Turning our backs on Captain Cook, the Texan-Oil mentality of Heathrow and the dusty roar of plastic progress, we arrived at what would be our dwelling, meeting place, tea-drinking place and spiritual commune over the next few days, believe it or not, an anarchist-Catholic chapel and boarding house in Haringey. To the Catholic Workers there we are ever grateful.

In the evening, feeling like it was some macho test to stay up and watch the film (but that was all in my head) and I’m glad I stayed awake to soak in the Freedom Riders, of segregation-era America. ‘If they did that, which they did, we can do this, we can do so much more than this.’ The omnipotence of non-violence. Wholly applicable. Wholy.

The first night sleeping in the chapel, on the hard floor, my dreams were manic and pained. I was threatened by dark elements of the public and also by mysterious Arabs, (like Qatar investing in Heathrow). My demons fast purged, chapel purged?

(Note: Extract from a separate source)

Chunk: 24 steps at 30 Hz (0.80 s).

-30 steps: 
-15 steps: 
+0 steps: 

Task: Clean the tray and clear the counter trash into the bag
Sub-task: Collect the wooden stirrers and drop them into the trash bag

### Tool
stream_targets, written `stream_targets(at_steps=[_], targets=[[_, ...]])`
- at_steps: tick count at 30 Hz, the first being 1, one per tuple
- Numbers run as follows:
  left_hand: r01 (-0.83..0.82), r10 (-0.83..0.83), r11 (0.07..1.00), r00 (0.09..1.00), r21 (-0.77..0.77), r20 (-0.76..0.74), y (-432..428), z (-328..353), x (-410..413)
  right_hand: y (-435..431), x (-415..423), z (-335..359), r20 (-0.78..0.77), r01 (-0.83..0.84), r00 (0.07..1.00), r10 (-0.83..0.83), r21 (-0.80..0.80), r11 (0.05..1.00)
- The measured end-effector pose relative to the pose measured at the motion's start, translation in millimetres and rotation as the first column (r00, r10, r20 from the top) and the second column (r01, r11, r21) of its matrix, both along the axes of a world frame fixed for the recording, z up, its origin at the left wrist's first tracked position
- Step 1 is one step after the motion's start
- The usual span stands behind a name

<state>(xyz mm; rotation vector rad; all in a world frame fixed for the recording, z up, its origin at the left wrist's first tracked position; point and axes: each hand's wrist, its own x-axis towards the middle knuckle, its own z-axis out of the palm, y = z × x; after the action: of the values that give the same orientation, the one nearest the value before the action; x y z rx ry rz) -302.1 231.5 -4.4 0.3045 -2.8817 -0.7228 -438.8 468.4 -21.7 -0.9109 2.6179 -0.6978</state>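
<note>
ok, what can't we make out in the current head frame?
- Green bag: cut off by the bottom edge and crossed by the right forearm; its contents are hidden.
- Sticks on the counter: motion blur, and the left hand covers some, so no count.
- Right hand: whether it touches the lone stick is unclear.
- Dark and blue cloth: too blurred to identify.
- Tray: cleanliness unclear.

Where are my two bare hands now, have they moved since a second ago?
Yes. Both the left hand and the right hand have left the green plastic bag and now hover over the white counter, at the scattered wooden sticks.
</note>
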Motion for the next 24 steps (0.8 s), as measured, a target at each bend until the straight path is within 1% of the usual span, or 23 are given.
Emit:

The next day Sunday my friend Patti arrived and took some sketches of moments of us being human. See them here, and top of post. The weather was changeable but our spirits remained high. It was the Queen’s birthday one of these days, I couldn’t care less which, but troop-carriers and red arrows flying overhead were like some grand and ominous sign, a reflection of the weight and fire in us activists, but the waste and pyre of this state we live in. McDonnell on the periphery, meeting us or one of us.

[Oil flowing through London’s streets. Exhausted cars and polyester sweaters. Buildings in flames. Children in flames, toddling along oblivious.]

**(*)

Then some of us left, bravest warriors to return to oil-drenched lives, and brave of us left to sit in oil, to carry on with no food, no air-freighted oil inside us at least -our guts were rather dry for the fight, the non-violent fight of the days ahead -we fasted. Little had I realised that we would be working as we not-ate, notating comms to dispatch to MPs and to the leviathans of the Queenly British press, and the indie (hard) pressed outlets, and anyone we could fucking get hold of.

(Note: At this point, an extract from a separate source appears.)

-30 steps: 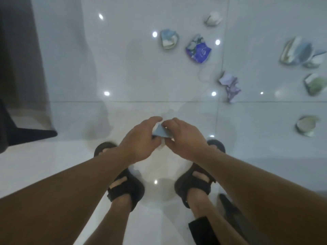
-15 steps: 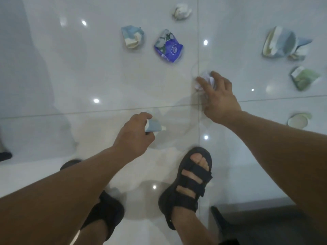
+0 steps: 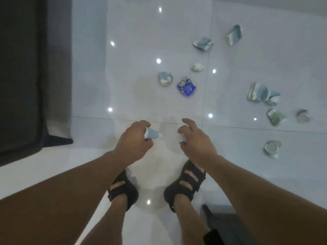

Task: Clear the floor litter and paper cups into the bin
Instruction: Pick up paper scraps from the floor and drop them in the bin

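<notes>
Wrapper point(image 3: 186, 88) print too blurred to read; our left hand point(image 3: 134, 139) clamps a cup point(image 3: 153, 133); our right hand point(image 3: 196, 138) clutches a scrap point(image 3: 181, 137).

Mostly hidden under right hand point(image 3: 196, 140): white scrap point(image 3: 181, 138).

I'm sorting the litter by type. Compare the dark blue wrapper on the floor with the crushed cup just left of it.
The wrapper is deep blue with a pale round mark; the cup is pale blue and cream. The wrapper looks slightly larger than the cup. The wrapper lies nearer the sandals, the cup a little farther. Both are crumpled and lie apart on the white floor.
</notes>
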The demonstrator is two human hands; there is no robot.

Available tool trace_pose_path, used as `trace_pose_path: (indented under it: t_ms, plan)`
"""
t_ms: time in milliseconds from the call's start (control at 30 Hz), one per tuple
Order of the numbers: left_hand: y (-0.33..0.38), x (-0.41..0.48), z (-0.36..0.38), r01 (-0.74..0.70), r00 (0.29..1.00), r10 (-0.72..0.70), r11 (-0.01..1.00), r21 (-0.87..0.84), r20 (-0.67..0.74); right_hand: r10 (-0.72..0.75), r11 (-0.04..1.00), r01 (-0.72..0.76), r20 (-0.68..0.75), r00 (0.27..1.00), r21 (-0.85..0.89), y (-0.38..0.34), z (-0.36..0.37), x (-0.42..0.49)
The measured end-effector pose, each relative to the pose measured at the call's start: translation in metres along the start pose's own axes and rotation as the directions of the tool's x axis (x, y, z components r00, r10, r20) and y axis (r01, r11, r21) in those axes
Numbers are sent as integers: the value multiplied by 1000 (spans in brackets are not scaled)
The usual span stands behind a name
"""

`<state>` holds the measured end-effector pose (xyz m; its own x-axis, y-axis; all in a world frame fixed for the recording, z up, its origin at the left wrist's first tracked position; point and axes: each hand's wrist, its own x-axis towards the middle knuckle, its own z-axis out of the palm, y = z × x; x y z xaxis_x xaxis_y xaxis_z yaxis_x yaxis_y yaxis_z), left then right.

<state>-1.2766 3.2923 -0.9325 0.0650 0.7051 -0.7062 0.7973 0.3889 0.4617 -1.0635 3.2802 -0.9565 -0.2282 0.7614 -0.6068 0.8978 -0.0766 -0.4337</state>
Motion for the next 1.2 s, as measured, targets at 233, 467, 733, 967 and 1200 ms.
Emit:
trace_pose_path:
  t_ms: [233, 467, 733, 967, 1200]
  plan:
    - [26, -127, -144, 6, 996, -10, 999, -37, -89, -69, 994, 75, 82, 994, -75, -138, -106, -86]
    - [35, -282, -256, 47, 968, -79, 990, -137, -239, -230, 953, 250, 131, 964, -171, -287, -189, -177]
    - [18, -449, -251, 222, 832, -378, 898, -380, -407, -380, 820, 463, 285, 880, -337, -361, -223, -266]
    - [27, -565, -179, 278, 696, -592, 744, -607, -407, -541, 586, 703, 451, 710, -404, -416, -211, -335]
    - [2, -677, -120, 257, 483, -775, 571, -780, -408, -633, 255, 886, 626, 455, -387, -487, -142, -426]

Over the next few days, the London Underground, the blunder-thunder-round, the not-so-merry climate-bound, carrying hunger-strike placards and sticks, balancing banners, convening in cafes and on street corners, Roger-and-Simon led by their greater experience, deciding where to double-strike next. On Wednesday in the lobby of the House of Commons, some of us laid down to die. We hadn’t had enough -not quite yet -actually not by a long stretch of red chalk. I filmed some of it, and tried again and again, thwarted by a bored security guard. At first Robin shouted, shouted the threat, any shout an understatement of threat, even in the Houses of Parliament, of the climate catastrophe that could well await us. He was led out, as usual, used to police escorts by now. Clare was gone, procuring red chalk paint etc for some mischief on the morrow’s morrow.

**(*)

That evening, on the Wednesday, I broke my fast with some wonderful hummous in a Turkish restaurant down the road from our digs. Quite appropriately, the megalomaniac Turkish president Erdogan did not cross my mind. I do wonder how much carbon is embedded in the arms that Theresa May sells him at all our expenses, and at the expense of the Kurdish people of Eastern Turkey and Northern Syria whom he oppresses.

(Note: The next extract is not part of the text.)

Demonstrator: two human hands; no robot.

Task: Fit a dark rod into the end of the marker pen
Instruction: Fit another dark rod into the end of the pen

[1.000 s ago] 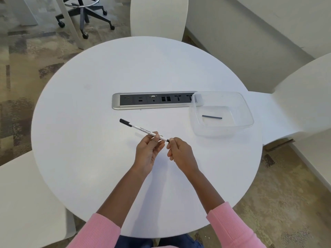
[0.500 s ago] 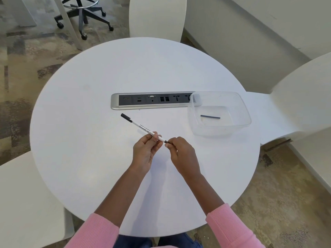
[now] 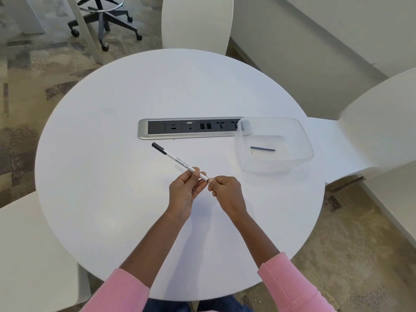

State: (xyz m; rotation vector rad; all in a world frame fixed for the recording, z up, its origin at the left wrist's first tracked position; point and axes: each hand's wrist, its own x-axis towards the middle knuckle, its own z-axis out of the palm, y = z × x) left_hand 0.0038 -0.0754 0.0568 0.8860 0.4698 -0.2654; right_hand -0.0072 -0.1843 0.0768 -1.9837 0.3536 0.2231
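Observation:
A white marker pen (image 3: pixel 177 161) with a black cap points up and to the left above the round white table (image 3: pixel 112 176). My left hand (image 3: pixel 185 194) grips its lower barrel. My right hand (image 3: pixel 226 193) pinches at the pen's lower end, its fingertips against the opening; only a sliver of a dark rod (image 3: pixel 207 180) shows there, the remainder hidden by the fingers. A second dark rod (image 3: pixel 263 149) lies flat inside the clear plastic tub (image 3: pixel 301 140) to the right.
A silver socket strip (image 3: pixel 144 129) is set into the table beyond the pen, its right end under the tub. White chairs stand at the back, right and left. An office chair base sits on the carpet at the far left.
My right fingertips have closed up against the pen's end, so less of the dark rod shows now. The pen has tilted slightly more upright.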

As I travelled back home the next day, the remaining hunger-strikers travelled to Scotland to do this.

So thanks to all my new activist friends -due to the structure and vision of Rising Up, I now realise that NVDA can make a difference, has made a difference and will continue to make a difference.

Please urge your MP to #VoteNoHeathrow. Please spread the message of #VoteNoHeathrow and visit our social media pages for exciting videos and updates of our very necessary actions in this age of doublethink, ecocide, and the willful genocide of our children and grandchildren by political elites.

Facebook: https://www.facebook.com/votenoheathro/

Twitter: @VoteNoHeathrow

(Thank you to Roger, Simon, Clare, Ian, Ian’s-lovely-partner-whose-name-I’ve-forgotten, Robin, Jenny, Richard, Stuart, Calum, Annie [Grow Heathrow], Sibi, Cam, Marcha, Gwen, Christian, Jeremy [Green Party], Amy, Randell, Zoe from Undercurrents, Rikki from Real Media, Luka, Indie, Willow, Frieda and anyone I’ve forgotten)

Hypocrisy -a defining feature of the civilised psyche, #1 (part one of two)

We are all a bunch of hypocrites. It defines us as civilised people, and it defines us as modern people, but bear with me -there is a positive way out.

***

There is a lack of coherency in my moral stance towards the world. There is a constant presence in my subconscious of the hypocrisy at the heart of modern civilisation, which includes me within it.

This is a hypocrisy which allows members of a society (the ones that perceive that they care) to claim a high morality whilst they conveniently ‘bracket off’ the past and current enslavement and exploitation of peoples around the world. Without the exploitation of workers around the world, modern ‘moral persons’ (myself included) would not be able to enjoy their affluent post-industrial standards of living, including their complex high morality.

Similarly, the destruction of the non-human natural environment is depended upon for the continuation of our luxurious -and morally luxurious- lifestyles.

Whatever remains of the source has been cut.